Where a prison disciplinary hearing was not conducted in accordance with governing rules and regulations, other judges of this Court have held that liability is possible (see, e.g., Kasiem v State of New York, Ct Cl, Aug. 28, 2001 [Claim No. 101387, Motion No. M-63784], Lebous, J. [MacLaw No. 2001-019-561]); Varela v State of New York, Ct Cl, August 23, 2000 [Claim No. 97607, Motion No. M-62078], McNamara, J. [MacLaw No. 2000-011-573]).[3] In Moreno v State of New York (Ct Cl, April 5, 2001 [Claim, No. 100335], Bell, J. [MacLaw No. 2001-007-551]), the inmate claimant was awarded $480.00 for the sixty days he was confined to keeplock as a result of a Tier III hearing. Prior to the hearing in that case, the claimant had exercised his right to request that a certain witness be produced. Although the governing regulation (7 NYCRR 254.5) establishes certain legitimate grounds for denying such a request, the denial in that case was not made on one of those grounds: "Denying an inmate's request to produce a witness solely upon the basis that the witness is not housed at the facility where the hearing is conducted is not a proper denial under DOCS' rule" (id.). Because prison officials failed to comply with the governing rules related to conduct of the disciplinary hearing, the protection of absolute immunity recognized in Arteaga was lost. As Judge Bell also observed, however: "Although establishing that defendant did not follow its own rule removes immunity from the case, it does not result in absolute liability of defendant [citations omitted]. Claimant still must prove the merits of his claim" (Moreno v State of New York, supra).

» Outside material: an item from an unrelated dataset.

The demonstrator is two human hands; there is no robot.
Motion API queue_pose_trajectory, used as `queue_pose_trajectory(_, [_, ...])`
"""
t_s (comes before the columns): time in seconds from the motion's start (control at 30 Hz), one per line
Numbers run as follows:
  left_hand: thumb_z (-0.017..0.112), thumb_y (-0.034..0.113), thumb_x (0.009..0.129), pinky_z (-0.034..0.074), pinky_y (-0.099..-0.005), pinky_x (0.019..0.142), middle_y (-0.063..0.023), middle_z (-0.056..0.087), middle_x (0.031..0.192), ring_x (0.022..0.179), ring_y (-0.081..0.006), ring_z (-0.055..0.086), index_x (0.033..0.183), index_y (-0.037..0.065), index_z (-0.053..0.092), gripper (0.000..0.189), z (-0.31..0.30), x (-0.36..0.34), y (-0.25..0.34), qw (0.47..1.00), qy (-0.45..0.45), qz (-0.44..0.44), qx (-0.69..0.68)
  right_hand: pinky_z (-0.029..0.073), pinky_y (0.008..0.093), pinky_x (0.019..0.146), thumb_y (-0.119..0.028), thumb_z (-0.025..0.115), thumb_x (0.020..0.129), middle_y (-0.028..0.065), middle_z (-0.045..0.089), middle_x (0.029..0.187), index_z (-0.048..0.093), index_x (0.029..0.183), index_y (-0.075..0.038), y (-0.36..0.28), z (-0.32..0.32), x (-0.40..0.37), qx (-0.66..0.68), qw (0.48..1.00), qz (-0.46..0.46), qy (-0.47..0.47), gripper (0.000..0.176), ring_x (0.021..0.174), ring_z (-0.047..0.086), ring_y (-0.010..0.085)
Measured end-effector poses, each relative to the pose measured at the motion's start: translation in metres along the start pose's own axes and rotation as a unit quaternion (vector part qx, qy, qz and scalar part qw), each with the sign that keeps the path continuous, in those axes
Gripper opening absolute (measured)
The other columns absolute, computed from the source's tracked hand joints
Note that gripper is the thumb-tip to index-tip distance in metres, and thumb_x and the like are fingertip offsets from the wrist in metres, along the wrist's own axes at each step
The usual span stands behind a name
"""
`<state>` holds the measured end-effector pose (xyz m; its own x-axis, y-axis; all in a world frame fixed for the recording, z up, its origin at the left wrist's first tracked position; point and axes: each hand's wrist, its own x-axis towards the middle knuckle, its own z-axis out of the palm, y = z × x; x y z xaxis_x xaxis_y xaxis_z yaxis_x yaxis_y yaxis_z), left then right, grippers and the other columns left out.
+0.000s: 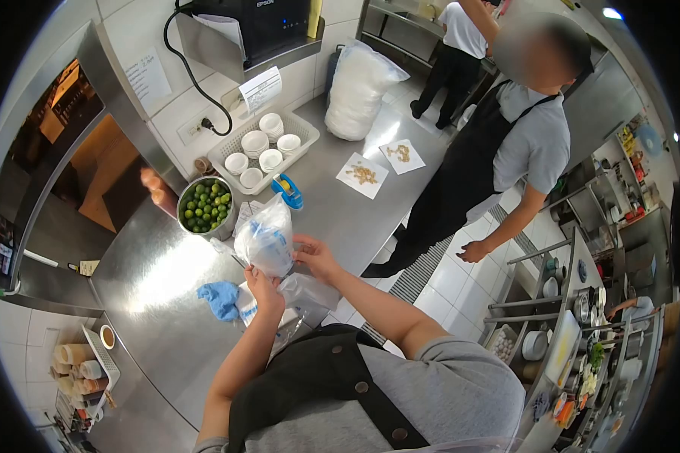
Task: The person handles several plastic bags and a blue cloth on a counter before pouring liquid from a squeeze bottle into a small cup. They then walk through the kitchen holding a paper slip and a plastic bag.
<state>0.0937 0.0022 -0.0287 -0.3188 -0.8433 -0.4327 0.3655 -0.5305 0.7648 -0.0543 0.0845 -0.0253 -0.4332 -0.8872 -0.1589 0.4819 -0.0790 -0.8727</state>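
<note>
A clear plastic bag with blue print (266, 235) stands up from the counter in front of me, its contents hard to make out. My left hand (264, 291) grips the lower near side of the bag. At its right side, my right hand (317, 258) pinches the plastic with thumb and fingers. More loose clear plastic (310, 291) lies under my right forearm. A crumpled blue cloth (218, 300) rests left of my left hand.
Behind the bag are a metal pot of green limes (205, 211), a blue tape dispenser (289, 193) and a basket (224, 155) of white cups. Two paper squares (362, 176) with small tan pieces lie farther right. A co-worker in a black apron (461, 162) stands at the counter's right edge.
</note>
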Motion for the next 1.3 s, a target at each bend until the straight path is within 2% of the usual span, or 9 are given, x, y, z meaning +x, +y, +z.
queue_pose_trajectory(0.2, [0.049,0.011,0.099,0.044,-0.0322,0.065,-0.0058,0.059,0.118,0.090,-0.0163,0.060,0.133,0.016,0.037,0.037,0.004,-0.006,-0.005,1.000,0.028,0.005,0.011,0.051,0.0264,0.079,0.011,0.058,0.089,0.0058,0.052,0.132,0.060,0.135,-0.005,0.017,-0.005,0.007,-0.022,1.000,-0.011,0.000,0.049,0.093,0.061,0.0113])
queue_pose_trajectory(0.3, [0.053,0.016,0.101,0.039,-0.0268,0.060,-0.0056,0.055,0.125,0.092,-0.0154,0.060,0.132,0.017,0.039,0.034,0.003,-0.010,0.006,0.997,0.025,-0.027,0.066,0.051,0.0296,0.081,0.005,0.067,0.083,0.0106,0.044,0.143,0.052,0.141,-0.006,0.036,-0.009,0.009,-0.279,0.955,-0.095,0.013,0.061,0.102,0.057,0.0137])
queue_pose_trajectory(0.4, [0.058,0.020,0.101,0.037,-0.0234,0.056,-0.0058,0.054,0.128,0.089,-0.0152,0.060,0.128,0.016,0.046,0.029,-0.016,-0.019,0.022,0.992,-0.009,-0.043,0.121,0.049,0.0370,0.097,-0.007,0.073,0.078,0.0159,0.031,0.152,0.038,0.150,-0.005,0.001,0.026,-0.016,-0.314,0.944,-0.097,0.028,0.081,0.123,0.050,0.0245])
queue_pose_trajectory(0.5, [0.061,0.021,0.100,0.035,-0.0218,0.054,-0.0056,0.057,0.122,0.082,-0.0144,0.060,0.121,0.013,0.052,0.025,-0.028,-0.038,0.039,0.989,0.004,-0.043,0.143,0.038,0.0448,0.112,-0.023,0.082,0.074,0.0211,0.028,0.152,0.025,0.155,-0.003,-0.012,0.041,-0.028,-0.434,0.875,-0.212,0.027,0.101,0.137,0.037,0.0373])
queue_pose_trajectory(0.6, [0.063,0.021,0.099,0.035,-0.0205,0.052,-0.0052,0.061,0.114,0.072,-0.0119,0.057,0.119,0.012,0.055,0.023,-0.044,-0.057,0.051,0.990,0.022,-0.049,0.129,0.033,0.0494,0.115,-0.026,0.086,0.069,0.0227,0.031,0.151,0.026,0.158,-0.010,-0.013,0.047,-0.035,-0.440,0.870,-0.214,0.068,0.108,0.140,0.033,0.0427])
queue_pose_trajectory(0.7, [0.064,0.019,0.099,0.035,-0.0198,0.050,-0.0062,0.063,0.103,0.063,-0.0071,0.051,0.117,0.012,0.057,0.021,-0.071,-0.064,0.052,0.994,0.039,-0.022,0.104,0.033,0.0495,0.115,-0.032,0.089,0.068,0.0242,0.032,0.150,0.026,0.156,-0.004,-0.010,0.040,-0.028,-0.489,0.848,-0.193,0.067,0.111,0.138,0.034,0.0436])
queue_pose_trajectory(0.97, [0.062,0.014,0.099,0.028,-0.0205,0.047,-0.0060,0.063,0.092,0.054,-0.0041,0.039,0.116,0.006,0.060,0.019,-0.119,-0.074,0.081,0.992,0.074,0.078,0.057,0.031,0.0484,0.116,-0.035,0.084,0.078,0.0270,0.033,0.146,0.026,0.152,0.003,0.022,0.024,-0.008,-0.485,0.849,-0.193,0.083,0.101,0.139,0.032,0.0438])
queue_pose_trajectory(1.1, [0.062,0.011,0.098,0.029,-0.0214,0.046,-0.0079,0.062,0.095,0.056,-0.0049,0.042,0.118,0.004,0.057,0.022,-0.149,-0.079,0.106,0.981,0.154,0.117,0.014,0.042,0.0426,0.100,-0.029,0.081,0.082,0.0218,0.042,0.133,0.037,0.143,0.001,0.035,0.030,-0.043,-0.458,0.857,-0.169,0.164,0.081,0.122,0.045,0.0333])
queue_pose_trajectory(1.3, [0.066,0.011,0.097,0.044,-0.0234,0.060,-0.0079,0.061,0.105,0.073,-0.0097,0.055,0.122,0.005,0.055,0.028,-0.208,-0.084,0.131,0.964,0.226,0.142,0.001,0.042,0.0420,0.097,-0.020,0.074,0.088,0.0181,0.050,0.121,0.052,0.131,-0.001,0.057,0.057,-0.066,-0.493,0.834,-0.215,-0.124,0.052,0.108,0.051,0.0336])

Consequently, where prison officials fail to follow the rules and regulations governing prison disciplinary proceedings that have been established by DOCS, their actions are no longer entitled to absolute immunity but, instead, may give rise to liability on common law tort principles. Where, as here, a prison inmate contends that he was wrongfully confined as a result of the flawed prison disciplinary proceeding, once the absolute immunity is removed by showing that the governing rules and regulations were not followed, he may recover damages if he is able to prove the traditional elements of the tort of false imprisonment: (1) that the confinement was intentional; (2) that Claimant was conscious of the confinement; (3) that Claimant did not consent to the confinement; and (4) that the confinement was not otherwise privileged (Broughton v State of New York, 37 NY2d 451, supra, cert. denied sub nom. Schanbarger v Kellogg, 423 US 929, supra).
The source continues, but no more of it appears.